Pour être claire, je ne prétends pas être un expert de la vie et de l’héritage d’Angela Merkel. Mon objectif n’est pas non plus de nature politique. Je trouve simplement son histoire fascinante et sa personne et ses contributions dignes d’intérêt. D’autant plus qu’elle est une source d’inspiration pour les femmes du monde entier à l’occasion de la Journée internationale de la femme.

Une fille de pasteur dans l’Allemagne de l’Est communiste

Angela Dorothea est née à Hambourg le 17 juillet 1954, de Horst et Herlinda Kasner. Son père est un pasteur luthérien, dont la dévotion à Dieu l’amène à répondre à un appel à exercer un ministère dans une église d’Allemagne de l’Est. C’est un grand sacrifice de sa part, car à cette époque la plupart des familles qui déménagent le font dans la direction opposée. Leur vie relativement confortable à l’Ouest fait place à l’austérité commune à l’Est. Lorsqu’Angela a 7 ans, le mur de Berlin est érigé et, du jour au lendemain, sa famille se retrouve prisonnière d’un État communiste où les pasteurs sont considérés comme des bourgeois et sont regardés avec suspicion.

La physicienne 

Le pasteur Kasner est un homme rigide, qui impose un régime exigeant à sa fille. Elle excelle dans ses études et choisit rapidement la vie de scientifique, car une carrière en politique ne l’attire guère, compte tenu de la corruption de l’État de surveillance dans lequel elle vit. Pendant ses études, elle apprend le russe couramment et obtient son doctorat en physique. 

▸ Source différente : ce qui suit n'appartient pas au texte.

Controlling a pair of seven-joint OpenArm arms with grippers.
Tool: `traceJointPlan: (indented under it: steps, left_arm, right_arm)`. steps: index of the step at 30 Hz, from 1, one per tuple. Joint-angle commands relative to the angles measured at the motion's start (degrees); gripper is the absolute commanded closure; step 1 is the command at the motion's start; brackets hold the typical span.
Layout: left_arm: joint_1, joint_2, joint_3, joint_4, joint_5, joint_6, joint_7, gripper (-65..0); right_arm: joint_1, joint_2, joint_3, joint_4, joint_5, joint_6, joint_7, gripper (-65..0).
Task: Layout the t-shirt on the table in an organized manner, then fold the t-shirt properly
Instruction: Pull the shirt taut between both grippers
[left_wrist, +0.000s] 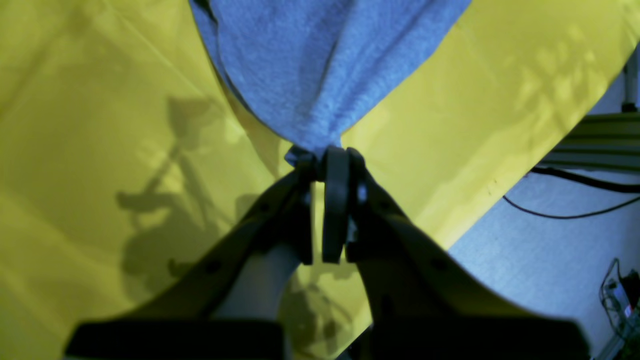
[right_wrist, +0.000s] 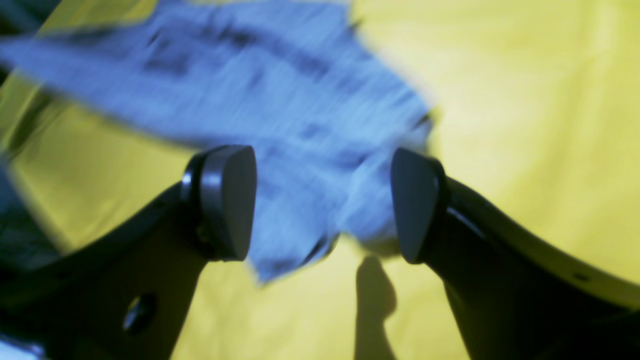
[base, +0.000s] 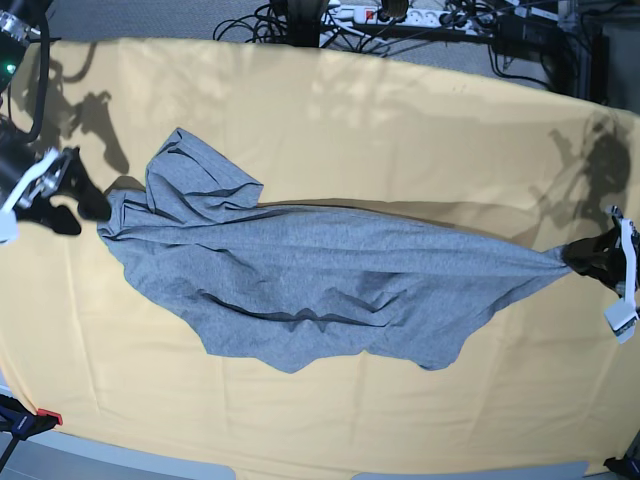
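Yellow table bears one t-shirt; left tool pinches it, right tool gapes empty.

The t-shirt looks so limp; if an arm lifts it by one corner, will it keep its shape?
Probably not. The t-shirt sags in folds and puckers into a point where the left gripper pinches it, so it seems floppy. It likely drags over the table rather than sliding flat, bunching as it goes.

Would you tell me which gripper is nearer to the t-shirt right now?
Left. The left gripper pinches the t-shirt; the right gripper is open beside its other end.
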Motion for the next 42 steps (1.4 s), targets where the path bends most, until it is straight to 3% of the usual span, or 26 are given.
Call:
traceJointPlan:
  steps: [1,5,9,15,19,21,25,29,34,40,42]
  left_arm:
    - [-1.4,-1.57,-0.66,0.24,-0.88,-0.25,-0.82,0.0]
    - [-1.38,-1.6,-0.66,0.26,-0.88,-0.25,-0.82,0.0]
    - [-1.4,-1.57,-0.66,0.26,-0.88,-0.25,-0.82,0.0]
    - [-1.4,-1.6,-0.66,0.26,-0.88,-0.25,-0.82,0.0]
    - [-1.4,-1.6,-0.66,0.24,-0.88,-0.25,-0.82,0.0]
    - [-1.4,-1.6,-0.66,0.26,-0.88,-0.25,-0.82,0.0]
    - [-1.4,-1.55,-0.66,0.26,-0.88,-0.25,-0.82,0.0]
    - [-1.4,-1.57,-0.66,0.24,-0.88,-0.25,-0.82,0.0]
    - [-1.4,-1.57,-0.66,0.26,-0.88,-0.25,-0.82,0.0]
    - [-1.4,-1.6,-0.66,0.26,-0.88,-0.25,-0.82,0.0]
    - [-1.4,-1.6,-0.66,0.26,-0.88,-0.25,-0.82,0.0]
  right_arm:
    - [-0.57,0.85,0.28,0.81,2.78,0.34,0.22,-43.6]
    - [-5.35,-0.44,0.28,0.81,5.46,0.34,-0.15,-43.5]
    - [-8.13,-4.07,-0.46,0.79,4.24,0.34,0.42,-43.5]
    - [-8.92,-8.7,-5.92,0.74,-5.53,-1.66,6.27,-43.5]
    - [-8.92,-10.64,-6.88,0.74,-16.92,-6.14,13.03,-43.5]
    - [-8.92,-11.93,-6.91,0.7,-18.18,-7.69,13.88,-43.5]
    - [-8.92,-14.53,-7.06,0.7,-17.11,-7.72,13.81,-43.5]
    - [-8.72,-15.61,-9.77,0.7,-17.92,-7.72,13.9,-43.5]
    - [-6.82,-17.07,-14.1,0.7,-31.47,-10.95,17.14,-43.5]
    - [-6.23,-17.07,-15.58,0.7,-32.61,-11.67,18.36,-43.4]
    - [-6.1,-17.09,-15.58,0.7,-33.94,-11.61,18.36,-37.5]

Du laboratoire au leadership

Tout change pour la scientifique accomplie lorsque le mur de Berlin s’effondre le 9 novembre 1989. Sa liberté retrouvée la conduit bientôt à l’Ouest, où elle délaisse le laboratoire pour une vie au service de la reconstruction de l’Allemagne récemment réunifiée. Et puisqu’elle n’a pas été mêlée à la politique sous le communisme, elle n’a pas d’antécédents de corruption ou de collaboration avec l’ancien régime oppressif. On ne peut pas en dire autant de la plupart des anciens dirigeants communistes en herbe qui ne se réfugieront pas en Russie après l’effondrement de la République démocratique allemande. 

Son ascension au pouvoir

En tant que femme et allemande de l’Est, elle occupe une position unique dans la reconstruction du nouvel État-nation. Son ascension est rapide: 

  • En décembre 1990, elle est élue au Bundestag (Parlement allemand).
  • En 1991, elle devient ministre des femmes et de la jeunesse.
  • En 1994, elle est nommée ministre de l’environnement.
  • En 2000, elle devient la première femme présidente de son parti politique (Union chrétienne-démocrate). 
  • Enfin, le 22 novembre 2005, Angela Merkel prête serment en tant que première femme chancelière d’Allemagne. Elle occupera ce poste pendant 16 ans. 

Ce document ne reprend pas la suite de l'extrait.